加工貿易からどう変わった? — 日本の貿易のいまを3ステップで理解する
「日本は加工貿易の国」と習います。でも今の日本の貿易は、その説明だけでは足りません。「どう変わったか」まで知ると、ぐっとよくわかります。3つのステップで変化を追いかけましょう。
ステップ1: なぜ日本は加工貿易だったのか
加工貿易とは、原料や燃料を外国から買い、工場で製品に作りかえて輸出する貿易のこと。日本がこの形をとった理由はシンプルで、国内でとれる資源が少ないからです。
石油も鉄鉱石もほとんど輸入にたよる。ならば輸入した原料に、技術で価値を加えて売る。戦後の日本は、この加工貿易で工業国として成長しました。戦前の中心は繊維品、やがて機械類や自動車へと主役が交代していきます。

ステップ2: 「製品を輸入する国」への変化
1980年代以降、この形が変わり始めます。輸入にしめる製品の割合が高まったのです。原料だけでなく、衣類や電化製品などの完成品を外国から買うようになりました。
背景は2つ。日本企業が海外に工場を移したこと(海外でつくった製品を日本へ輸入する)、そしてアジアの国々が工業力をつけたことです。衣類の最大の輸入相手が中国であることは、その象徴といえます。

ステップ3: 海外生産の影の面 — 産業の空洞化
工場が海外へ移ると、企業にとっては生産費をおさえられますが、国内では工場がへり、仕事もへってしまう。これを産業の空洞化といいます。「海外生産の何が問題か」と問われたら、この言葉で答えます。

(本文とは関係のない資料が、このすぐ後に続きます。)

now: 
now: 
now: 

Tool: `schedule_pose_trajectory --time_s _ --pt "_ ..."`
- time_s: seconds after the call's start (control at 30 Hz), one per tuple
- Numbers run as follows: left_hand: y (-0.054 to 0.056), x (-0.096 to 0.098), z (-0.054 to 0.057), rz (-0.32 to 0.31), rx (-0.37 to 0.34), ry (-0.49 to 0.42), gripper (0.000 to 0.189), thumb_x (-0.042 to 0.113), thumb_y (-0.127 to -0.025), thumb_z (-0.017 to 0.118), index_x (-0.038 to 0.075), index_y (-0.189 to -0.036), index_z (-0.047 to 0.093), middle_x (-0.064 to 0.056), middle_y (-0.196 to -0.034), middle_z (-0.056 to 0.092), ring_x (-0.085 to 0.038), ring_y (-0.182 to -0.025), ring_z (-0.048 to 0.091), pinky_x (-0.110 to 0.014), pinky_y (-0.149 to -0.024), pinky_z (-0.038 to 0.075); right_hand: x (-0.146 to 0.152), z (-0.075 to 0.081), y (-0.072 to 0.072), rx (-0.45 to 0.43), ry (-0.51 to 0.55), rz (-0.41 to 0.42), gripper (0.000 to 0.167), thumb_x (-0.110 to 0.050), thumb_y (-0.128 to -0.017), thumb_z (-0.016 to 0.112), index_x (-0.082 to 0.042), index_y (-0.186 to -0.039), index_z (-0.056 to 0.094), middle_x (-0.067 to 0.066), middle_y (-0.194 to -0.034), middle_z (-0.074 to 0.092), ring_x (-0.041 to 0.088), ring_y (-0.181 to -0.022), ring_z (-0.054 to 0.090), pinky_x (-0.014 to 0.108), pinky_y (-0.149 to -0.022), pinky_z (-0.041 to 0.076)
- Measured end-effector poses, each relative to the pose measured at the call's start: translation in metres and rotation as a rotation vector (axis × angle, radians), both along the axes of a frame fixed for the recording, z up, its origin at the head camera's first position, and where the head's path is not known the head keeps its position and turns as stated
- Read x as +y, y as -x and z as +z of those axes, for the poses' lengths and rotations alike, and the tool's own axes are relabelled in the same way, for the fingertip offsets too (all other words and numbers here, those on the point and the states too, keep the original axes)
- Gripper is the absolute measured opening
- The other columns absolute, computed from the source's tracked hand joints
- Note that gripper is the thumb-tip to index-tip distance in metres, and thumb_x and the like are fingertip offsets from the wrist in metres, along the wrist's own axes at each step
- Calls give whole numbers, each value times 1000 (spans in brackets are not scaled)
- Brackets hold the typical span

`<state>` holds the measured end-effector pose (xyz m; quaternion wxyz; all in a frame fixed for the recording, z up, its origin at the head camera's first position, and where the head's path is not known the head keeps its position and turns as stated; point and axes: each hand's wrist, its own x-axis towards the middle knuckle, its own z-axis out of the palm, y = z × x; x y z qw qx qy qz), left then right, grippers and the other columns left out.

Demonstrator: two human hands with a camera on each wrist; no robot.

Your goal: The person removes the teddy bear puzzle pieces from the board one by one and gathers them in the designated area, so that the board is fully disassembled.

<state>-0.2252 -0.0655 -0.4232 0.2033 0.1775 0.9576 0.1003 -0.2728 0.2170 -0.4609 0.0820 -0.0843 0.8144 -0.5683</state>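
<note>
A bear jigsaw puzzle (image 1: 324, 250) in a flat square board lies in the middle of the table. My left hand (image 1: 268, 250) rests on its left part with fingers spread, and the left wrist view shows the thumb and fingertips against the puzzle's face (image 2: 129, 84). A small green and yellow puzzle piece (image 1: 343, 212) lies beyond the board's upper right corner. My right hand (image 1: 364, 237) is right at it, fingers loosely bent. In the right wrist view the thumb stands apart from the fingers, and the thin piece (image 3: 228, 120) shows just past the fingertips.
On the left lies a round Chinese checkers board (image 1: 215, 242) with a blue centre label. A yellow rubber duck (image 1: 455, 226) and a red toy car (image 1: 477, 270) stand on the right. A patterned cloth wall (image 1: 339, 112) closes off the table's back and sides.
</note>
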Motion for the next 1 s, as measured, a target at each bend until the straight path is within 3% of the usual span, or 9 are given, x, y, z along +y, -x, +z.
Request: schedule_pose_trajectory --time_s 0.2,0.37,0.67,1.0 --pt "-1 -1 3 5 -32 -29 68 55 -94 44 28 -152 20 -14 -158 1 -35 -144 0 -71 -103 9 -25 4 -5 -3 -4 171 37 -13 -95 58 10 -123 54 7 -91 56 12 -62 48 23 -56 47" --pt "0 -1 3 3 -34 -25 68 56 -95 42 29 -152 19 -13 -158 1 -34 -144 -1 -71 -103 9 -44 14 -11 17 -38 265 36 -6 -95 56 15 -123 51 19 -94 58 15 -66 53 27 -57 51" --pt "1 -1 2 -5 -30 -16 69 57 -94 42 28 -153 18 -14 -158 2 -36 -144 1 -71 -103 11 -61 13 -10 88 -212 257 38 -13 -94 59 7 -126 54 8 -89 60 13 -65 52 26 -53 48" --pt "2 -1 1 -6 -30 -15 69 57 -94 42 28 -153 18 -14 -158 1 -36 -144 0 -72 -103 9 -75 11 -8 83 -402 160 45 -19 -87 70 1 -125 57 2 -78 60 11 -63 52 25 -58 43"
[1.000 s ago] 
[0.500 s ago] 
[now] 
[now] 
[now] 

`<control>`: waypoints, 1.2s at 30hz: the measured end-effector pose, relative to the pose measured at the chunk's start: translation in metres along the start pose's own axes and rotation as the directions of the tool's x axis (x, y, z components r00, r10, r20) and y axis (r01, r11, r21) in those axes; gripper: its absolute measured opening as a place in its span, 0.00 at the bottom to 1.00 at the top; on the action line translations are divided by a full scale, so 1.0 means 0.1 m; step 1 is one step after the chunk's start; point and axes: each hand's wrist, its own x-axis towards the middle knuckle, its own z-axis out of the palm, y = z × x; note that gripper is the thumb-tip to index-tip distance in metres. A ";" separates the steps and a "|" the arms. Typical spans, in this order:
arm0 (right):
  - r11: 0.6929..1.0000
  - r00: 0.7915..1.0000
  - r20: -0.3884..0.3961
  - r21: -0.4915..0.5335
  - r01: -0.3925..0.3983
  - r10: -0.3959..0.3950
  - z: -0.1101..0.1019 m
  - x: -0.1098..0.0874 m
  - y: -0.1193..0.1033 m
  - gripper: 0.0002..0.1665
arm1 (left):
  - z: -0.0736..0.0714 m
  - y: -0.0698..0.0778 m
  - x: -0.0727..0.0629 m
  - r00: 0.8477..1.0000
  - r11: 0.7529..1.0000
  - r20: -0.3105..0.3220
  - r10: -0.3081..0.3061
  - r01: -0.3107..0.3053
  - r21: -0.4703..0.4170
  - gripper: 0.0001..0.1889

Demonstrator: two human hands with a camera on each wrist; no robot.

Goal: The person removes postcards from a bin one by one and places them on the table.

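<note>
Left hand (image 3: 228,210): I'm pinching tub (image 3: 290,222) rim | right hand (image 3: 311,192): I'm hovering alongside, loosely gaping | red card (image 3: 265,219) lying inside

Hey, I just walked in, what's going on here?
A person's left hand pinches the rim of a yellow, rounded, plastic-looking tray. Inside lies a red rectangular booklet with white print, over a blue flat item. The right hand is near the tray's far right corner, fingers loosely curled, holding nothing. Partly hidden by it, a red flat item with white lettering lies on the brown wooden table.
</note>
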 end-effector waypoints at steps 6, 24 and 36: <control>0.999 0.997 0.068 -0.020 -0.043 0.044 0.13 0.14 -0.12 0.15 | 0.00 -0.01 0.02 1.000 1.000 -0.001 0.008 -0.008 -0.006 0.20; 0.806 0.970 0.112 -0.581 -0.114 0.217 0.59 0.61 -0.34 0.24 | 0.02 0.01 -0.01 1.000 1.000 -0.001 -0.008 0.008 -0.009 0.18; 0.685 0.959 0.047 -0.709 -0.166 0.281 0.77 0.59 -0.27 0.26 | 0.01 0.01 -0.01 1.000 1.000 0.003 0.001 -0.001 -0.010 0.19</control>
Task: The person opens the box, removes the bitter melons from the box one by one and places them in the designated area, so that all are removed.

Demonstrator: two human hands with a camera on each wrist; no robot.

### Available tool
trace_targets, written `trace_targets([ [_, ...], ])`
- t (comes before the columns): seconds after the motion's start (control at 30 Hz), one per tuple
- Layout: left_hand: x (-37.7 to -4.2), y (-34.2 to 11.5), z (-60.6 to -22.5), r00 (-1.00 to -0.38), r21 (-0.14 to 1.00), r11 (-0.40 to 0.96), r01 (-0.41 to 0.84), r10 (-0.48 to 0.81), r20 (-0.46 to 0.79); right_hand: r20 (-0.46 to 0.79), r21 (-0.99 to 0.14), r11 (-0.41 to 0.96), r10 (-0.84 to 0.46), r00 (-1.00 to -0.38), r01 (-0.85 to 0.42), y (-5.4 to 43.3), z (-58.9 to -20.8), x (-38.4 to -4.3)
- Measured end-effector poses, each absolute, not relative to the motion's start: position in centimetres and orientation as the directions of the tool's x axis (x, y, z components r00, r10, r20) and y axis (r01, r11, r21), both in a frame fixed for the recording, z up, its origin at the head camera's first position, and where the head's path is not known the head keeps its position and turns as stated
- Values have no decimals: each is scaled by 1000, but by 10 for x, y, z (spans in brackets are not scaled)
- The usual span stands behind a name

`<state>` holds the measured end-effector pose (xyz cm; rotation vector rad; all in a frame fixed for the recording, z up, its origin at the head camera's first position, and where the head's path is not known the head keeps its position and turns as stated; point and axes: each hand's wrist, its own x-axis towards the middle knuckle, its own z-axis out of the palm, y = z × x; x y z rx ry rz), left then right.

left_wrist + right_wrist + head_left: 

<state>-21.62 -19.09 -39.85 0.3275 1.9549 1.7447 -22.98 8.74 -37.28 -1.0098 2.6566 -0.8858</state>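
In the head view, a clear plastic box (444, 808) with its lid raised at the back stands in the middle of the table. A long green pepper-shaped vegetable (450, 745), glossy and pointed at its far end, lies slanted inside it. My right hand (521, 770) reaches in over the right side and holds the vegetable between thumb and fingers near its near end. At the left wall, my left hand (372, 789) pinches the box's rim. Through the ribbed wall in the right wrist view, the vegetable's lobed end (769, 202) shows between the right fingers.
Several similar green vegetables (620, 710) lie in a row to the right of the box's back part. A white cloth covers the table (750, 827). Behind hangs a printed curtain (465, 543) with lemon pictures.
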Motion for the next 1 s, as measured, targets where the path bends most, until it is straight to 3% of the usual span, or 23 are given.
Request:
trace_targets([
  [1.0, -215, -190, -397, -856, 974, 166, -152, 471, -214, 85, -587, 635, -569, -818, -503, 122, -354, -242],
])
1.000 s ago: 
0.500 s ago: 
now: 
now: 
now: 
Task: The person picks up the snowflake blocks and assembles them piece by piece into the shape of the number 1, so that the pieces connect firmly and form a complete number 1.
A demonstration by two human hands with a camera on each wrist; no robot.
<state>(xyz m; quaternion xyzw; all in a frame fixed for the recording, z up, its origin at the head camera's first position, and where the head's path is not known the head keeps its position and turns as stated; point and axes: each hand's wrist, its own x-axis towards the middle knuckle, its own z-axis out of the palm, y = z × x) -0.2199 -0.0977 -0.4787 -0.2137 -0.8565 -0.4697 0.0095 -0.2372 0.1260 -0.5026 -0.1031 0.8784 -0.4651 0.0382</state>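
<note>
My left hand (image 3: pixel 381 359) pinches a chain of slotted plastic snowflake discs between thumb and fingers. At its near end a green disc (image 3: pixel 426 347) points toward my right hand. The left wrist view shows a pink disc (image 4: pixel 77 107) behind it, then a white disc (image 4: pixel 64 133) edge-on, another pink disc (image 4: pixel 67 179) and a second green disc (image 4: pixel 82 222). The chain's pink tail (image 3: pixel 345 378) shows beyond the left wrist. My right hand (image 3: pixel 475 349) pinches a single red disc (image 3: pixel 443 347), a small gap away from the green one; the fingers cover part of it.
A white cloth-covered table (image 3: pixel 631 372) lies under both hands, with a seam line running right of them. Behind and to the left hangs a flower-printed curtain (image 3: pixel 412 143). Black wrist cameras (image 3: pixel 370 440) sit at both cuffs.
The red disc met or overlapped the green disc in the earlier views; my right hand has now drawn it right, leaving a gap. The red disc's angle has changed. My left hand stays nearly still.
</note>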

いまの日本の輸出の中心は変わらず機械類や自動車ですが、「原料を輸入して製品を輸出」という単純な加工貿易の説明は、製品も大量に輸入する現在の姿とセットで語る必要があるのです。
3ステップを矢印でつないでおぼえる
- 資源が少ない→加工貿易(理由から覚える)
- 1980年代〜→製品輸入が増加(海外生産+アジアの成長)
- 工場の海外移転→産業の空洞化(この言葉ひとつで説明できる)

「昔の姿・変化のきっかけ・今の課題」。この3点がそろえば、貿易の話はだいたい自分の言葉で説明できます。